Nei due anni precedenti, i tifosi bianco-verdi si erano già presi la soddisfazione di  conquistare sul campo una promozione dalla D alla C e di chiudere la scorsa stagione, prima dello stop forzato, al secondo posto nel girone B del massimo torneo regionale. Proprio il sudato piazzamento finale ha aperto alla società le porte verso l’acquisizione del titolo.

Per il sodalizio sorto appena nel 2017 si tratta di una nuova sfida per affrontare la quale sono già pronti i primi colpi di mercato. La rosa a disposizione di mister Rudy Alemanno si arricchisce oggi del laterale Lucantonio Amodio, calabrese di Bisignano (Cosenza), lo scorso anno nella rosa del club di A3 go-Energy Corigliano-Rossano.

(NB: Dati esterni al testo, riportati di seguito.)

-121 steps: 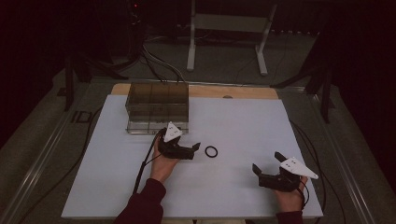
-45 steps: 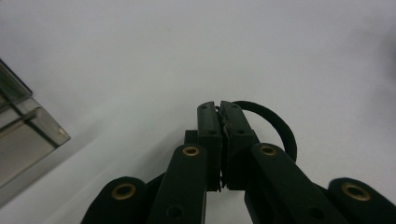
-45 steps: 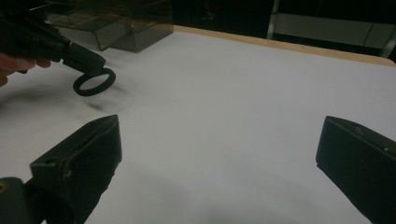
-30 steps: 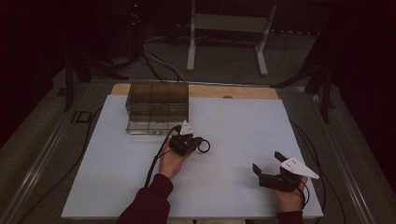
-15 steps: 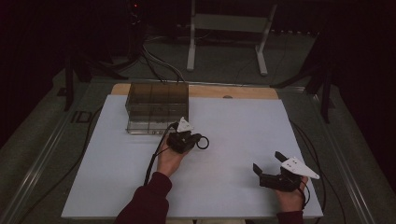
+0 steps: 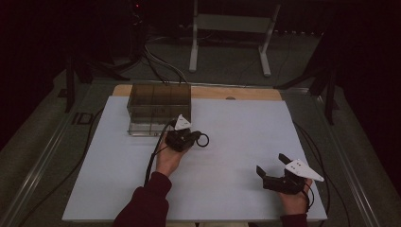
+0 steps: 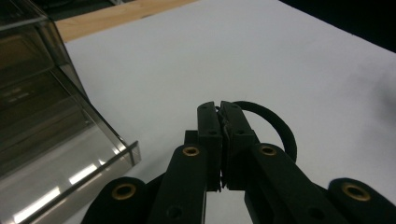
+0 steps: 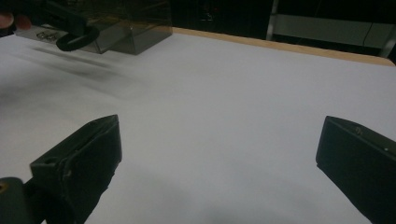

Amodio va così a completare il reparto dei laterali insieme a Muci, De Bitonti e l’altra new entry Pagano: non ci sarà l’annunciato ingaggio di Giacomo Vizzino, che per motivi di lavoro non potrà prendere parte agli impegni che richiede la categoria.

La società ha pure rinnovato il proprio Direttivo: accanto al presidente Giuri e al vice Luciano Colazzo ci sono il direttore generale Alberto Papa e i dirigenti Danilo Porco, Tommaso Manta, Gianluca Di Rienzo e Antonio Papa.